Je ne me connais plus, aux transports qui m'agitent.
En tous lieux, sans dessein, mes pas se précipitent. [1890]
Le noir pressentiment, le repentir, l'effroi,
Les présages fâcheux volent autour de moi.
Je ne suis plus le même, enfin, depuis deux heures.
Ma pièce, auparavant, me semblait des meilleures :
Maintenant je n'y vois que d'horribles défauts, [1895]
Du faible, du clinquant, de l'obscur et du faux.
De là, plus d'une image annonçant l'infamie :
La critique éveillée, une loge endormie,
Le reste, de fatigue et d'ennui harassé,
Le souffleur étourdi, l'acteur embarrassé, [1900]
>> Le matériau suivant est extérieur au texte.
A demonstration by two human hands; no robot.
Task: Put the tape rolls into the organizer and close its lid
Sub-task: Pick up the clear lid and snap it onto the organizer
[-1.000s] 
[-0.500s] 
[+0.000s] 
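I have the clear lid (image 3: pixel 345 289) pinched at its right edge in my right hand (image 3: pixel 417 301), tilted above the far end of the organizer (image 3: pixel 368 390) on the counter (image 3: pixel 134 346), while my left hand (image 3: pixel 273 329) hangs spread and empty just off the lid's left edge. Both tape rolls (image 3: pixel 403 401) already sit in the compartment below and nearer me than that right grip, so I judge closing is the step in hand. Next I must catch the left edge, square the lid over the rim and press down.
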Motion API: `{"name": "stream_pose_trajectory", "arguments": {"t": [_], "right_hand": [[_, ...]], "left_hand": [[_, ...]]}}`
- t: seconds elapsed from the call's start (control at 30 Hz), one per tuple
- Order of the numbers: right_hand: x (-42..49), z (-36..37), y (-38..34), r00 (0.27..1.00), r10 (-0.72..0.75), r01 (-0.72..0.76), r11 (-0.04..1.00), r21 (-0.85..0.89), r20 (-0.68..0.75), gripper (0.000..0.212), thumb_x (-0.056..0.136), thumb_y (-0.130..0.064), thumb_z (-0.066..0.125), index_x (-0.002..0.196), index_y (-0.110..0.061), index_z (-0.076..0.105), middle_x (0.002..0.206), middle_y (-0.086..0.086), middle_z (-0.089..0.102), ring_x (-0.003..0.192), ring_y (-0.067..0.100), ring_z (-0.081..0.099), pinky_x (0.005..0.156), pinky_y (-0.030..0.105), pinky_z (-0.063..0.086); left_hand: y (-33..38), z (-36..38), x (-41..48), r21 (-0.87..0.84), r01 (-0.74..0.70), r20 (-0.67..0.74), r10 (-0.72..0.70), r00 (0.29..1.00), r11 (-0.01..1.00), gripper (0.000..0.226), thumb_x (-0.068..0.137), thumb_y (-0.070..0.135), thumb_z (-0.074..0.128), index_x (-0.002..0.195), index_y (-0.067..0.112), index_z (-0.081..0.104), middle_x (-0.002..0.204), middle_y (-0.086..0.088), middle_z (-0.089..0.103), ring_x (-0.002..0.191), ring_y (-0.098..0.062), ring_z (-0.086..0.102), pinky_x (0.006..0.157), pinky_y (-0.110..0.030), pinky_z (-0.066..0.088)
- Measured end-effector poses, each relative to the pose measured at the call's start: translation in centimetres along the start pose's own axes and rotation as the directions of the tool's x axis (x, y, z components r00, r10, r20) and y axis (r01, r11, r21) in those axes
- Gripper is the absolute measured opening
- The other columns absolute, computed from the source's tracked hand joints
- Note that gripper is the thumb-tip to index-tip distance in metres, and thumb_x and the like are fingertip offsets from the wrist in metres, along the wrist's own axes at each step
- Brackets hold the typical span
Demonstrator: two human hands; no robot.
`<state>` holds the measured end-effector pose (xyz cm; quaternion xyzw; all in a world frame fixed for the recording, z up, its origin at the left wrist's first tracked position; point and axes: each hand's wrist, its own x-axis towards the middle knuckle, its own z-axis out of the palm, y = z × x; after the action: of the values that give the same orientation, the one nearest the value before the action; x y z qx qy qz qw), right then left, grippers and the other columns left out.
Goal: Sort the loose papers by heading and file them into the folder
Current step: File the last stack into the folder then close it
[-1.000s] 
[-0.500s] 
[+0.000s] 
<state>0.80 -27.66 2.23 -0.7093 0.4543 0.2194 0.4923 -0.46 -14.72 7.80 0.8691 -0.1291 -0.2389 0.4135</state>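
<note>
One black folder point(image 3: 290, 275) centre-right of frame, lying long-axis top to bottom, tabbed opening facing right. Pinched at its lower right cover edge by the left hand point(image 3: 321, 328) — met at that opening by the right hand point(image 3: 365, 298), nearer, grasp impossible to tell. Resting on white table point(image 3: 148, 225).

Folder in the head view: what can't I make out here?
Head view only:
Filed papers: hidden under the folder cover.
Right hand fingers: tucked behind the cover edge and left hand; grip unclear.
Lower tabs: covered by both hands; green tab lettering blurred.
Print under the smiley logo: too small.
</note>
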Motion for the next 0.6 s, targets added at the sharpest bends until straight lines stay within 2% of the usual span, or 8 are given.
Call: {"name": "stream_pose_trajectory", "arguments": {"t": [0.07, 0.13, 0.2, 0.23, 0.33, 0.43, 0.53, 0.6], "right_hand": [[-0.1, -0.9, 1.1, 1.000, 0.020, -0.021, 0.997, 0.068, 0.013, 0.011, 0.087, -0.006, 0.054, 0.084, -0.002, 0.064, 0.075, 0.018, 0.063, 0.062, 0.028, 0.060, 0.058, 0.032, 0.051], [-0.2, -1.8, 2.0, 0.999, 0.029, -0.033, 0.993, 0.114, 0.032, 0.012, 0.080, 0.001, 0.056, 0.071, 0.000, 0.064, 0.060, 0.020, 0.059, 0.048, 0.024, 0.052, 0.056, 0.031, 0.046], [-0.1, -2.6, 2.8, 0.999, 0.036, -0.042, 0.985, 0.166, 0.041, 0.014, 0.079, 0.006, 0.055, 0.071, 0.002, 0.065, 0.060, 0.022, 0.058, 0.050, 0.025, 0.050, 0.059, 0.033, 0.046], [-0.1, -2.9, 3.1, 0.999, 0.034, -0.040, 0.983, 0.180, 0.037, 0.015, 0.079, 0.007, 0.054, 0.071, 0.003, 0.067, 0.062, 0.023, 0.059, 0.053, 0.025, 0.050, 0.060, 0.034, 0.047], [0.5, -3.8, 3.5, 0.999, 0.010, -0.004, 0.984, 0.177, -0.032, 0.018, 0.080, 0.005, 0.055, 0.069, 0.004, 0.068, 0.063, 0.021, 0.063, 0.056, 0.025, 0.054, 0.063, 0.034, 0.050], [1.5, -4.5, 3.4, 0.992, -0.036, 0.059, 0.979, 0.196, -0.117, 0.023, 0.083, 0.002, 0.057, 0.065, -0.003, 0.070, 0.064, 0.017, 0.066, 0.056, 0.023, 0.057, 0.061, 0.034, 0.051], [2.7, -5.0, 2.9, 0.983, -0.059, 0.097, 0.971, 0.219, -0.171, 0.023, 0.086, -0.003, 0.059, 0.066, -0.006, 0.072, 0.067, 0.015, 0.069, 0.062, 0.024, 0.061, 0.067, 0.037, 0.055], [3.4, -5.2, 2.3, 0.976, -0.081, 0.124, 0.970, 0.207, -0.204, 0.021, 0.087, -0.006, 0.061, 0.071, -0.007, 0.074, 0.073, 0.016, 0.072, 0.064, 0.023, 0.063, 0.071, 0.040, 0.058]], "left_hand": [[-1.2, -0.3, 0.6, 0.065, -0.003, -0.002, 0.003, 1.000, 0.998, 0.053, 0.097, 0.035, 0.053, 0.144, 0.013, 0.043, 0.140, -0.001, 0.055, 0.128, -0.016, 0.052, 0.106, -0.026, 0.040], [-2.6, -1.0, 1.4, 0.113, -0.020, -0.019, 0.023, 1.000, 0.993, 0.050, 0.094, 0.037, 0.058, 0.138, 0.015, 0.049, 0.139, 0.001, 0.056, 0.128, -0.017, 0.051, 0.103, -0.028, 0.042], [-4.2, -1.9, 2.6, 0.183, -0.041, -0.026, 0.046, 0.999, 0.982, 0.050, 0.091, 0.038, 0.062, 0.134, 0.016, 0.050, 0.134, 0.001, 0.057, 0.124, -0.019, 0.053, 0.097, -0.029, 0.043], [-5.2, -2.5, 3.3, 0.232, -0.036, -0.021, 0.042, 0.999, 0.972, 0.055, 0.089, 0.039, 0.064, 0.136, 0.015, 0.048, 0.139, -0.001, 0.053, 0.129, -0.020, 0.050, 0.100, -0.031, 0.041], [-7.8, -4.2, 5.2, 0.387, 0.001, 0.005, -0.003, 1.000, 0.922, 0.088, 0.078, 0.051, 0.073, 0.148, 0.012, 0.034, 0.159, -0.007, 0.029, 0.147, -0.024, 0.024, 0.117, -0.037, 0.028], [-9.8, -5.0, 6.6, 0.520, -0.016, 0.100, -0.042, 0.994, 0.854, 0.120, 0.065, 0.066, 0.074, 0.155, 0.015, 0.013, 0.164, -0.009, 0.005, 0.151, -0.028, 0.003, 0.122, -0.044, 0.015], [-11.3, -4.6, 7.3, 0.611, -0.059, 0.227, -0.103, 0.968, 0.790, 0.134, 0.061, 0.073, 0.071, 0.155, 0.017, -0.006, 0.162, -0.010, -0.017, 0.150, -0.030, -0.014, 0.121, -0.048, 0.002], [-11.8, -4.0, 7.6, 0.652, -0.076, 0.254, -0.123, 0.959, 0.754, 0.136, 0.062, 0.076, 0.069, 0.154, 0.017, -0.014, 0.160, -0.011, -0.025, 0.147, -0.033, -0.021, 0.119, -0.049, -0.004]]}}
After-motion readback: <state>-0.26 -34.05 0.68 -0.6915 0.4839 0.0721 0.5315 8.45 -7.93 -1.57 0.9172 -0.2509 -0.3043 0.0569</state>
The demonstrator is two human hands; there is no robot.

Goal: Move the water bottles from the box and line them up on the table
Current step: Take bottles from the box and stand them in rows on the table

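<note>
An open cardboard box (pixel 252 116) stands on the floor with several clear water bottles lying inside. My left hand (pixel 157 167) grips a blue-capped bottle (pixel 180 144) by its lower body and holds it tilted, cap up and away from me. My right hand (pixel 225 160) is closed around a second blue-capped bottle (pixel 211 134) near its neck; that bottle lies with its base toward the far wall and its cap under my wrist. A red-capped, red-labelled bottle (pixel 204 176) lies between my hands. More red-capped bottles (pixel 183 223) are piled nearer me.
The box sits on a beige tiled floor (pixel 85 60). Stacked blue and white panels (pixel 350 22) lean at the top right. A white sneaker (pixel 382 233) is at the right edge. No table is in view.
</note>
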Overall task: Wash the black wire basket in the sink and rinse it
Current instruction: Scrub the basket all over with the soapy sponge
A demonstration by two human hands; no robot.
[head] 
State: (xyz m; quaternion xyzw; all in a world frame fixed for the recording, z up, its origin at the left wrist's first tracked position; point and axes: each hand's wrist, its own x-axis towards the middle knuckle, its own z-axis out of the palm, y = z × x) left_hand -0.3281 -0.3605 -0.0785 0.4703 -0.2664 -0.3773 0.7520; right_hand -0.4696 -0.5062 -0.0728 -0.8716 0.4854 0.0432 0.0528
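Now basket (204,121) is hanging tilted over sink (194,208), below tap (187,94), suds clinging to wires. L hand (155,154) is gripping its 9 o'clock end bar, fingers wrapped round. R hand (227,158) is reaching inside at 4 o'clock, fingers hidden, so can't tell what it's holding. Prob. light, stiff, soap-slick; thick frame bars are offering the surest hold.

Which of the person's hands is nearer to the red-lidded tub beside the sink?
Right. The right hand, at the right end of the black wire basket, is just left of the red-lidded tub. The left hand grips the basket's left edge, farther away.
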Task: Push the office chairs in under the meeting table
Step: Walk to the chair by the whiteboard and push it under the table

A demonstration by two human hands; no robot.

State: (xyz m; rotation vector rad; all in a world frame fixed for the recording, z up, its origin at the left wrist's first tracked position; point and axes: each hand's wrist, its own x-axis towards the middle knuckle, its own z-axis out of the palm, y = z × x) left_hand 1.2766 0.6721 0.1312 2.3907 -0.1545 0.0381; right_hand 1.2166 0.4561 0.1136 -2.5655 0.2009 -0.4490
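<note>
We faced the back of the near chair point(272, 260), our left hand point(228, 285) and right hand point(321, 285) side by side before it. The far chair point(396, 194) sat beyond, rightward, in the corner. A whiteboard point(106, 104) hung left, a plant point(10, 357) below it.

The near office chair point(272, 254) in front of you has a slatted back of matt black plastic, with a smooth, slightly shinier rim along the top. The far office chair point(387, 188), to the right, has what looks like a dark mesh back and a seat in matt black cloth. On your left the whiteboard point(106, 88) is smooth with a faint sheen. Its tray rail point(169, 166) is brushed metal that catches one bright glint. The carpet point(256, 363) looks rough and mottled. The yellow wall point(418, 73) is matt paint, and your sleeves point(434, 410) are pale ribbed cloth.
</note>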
Le théâtre distrait, le parterre en balance,
Tantôt bruyant, tantôt dans un profond silence ;
Mille autres visions, qui toutes, dans mon coeur,
Font naître également le trouble et la terreur.
Regardant à sa montre.
Voici l'heure fatale, où l'arrêt se prononce ! [1905]
Je sèche. Je me meurs. Quel métier ! J'y renonce.
Quelque flatteur que soit l'honneur que je poursuis,
Est-ce un équivalent à l'angoisse où je suis ?
Il n'est force, courage, ardeur qui n'y succombe.
Car, enfin, c'en est fait ; je péris, si je tombe. [1910]
Où me cacher ? Où fuir ? Et par où désarmer
L'honnête oncle qui vient pour me faire enfermer ?
Quelle égide opposer aux traits de la satire ?
Comment paraître aux yeux de celle à qui j'aspire ?
De quel front, à quel titre, oserais-je m'offrir, [1915]
Moi, misérable auteur qu'on viendrait de flétrir ?
Après quelques moments de silence et d'agitation.
Mais mon incertitude est mon plus grand supplice.